Loss of Documentation/Context:

Bappy10 · Post by **Bappy10** » Tue May 27, 2025 4:47 am

The Problem: The statistical properties of the target variable (what you're trying to predict) change over time. The relationship between input features and the output changes.
Example: A fraud detection model trained on historical fraud patterns might fail if new, sophisticated fraud methods emerge that deviate from the original concept of fraud.
Data Skew/Bias Amplification:

The Problem: The dataset starts with, or develops, inherent biases dataset that don't reflect the real-world distribution or unfairly represent certain groups.
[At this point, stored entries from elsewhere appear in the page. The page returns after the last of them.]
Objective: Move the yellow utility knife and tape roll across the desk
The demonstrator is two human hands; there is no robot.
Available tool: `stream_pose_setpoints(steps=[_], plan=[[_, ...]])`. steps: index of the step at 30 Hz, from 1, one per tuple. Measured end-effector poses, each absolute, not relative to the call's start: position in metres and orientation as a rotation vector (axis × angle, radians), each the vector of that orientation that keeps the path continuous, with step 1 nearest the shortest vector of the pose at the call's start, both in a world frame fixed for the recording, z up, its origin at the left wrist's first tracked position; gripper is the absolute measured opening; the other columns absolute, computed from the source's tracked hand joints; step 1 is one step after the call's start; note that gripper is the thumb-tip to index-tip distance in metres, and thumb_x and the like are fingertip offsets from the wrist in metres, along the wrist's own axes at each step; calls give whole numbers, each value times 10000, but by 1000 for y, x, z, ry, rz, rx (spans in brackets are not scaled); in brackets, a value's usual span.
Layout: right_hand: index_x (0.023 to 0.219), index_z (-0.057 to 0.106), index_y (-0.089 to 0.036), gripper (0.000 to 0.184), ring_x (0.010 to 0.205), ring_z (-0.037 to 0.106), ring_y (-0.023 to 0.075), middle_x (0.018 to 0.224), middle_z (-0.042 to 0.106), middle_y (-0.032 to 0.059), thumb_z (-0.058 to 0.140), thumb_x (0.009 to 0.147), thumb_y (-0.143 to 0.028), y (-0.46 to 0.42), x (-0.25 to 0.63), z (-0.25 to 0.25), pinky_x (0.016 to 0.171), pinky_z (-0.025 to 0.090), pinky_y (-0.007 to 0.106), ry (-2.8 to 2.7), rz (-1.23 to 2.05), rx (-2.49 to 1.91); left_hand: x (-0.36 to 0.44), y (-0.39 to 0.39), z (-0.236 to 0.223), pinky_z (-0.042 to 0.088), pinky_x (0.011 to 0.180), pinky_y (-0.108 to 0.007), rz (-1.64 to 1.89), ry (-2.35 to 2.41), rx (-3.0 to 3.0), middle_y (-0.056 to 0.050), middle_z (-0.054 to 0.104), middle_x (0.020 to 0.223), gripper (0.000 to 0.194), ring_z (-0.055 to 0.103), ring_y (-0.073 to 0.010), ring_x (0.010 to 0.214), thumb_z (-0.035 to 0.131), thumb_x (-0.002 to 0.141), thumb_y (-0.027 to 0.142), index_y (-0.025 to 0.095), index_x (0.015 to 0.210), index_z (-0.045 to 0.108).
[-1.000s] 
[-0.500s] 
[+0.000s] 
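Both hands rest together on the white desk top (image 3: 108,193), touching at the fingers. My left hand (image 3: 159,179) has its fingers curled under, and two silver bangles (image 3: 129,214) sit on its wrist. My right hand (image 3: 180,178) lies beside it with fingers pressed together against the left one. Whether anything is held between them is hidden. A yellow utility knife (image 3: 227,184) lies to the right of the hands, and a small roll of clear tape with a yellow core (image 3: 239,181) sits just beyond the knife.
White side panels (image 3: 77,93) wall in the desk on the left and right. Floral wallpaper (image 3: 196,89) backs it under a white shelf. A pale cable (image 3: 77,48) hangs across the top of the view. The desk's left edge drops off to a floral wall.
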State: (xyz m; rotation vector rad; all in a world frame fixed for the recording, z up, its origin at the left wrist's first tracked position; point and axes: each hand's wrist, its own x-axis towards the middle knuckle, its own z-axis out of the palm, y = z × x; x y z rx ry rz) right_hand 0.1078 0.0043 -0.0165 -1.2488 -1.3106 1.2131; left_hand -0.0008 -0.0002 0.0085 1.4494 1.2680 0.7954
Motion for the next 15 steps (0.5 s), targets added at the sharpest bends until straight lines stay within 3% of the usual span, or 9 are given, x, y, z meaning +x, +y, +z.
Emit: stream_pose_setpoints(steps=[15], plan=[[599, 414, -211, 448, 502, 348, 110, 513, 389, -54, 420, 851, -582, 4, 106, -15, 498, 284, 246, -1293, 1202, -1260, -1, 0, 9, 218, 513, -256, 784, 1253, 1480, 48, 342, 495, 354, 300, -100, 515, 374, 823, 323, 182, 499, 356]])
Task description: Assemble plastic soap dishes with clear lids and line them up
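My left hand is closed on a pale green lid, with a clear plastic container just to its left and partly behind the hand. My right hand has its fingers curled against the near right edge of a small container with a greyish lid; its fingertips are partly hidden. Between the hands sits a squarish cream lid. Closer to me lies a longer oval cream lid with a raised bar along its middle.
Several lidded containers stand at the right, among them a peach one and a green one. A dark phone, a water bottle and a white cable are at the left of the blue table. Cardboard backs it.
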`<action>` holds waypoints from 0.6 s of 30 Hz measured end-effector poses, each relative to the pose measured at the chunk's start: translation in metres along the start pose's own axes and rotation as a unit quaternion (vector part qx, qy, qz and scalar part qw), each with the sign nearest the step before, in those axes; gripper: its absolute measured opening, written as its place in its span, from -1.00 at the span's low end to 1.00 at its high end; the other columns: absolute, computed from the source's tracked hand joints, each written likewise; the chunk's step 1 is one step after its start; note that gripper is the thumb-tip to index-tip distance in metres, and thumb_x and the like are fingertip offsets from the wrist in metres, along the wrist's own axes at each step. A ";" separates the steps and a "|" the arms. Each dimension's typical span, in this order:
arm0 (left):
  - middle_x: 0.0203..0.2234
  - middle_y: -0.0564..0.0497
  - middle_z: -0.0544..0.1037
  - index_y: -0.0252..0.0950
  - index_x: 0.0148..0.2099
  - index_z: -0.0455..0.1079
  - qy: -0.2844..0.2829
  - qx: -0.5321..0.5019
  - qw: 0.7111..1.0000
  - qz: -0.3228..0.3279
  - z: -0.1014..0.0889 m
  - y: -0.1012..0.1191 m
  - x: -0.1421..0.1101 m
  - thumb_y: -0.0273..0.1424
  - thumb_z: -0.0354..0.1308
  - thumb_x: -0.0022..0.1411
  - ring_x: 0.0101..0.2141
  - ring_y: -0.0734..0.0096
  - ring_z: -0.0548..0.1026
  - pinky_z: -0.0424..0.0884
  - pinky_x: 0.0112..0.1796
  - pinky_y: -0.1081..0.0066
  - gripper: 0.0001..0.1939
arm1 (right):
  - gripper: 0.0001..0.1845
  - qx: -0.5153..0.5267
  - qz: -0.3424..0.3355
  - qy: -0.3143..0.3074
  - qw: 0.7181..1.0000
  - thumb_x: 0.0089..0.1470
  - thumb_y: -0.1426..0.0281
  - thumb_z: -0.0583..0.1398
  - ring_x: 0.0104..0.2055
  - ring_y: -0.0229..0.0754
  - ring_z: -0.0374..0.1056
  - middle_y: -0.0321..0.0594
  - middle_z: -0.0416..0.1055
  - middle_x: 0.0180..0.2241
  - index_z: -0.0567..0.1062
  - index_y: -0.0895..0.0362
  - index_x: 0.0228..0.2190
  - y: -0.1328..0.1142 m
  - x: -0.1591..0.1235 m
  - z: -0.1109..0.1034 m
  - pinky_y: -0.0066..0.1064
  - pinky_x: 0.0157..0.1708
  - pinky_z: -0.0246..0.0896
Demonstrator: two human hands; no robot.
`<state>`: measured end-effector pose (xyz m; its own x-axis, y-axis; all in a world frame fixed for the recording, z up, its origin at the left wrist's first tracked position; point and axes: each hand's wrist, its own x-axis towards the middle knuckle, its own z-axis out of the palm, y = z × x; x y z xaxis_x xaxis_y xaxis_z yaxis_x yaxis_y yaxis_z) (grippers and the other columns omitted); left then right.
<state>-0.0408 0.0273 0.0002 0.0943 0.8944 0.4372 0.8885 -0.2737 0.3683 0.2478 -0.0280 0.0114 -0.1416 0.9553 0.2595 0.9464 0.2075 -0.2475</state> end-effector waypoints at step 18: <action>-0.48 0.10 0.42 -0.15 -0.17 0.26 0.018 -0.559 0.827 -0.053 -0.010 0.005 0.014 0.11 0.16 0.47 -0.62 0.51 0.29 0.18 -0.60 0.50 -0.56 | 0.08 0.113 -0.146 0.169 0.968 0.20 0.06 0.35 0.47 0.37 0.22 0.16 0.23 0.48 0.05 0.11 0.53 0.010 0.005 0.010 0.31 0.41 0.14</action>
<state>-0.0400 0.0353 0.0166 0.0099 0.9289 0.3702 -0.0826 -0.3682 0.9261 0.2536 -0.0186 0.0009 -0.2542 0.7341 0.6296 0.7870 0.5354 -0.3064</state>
This can happen if collection methods change or specific data points become over/under-represented.
Example: A facial recognition dataset that disproportionately contains images of people from one demographic might fail to accurately identify individuals from other demographics, especially in a diverse country like Bangladesh.
Poor Data Quality Degradation:

The Problem: Over time, data can become corrupted, inconsistent, duplicated, or riddled with errors due to flawed entry, migration issues, or lack of proper governance.
Example: Customer contact information in a CRM becomes a mess of incorrect phone numbers and email addresses due to manual entry errors or lack of validation, rendering it useless for marketing.
Loss of Relevance (Feature Drift):

The Problem: The importance or meaning of input features changes. Some features might become irrelevant, or new, crucial features emerge that aren't captured.
Example: A model predicting housing prices based heavily on landline phone ownership would become less effective as mobile phone adoption soared and landlines declined.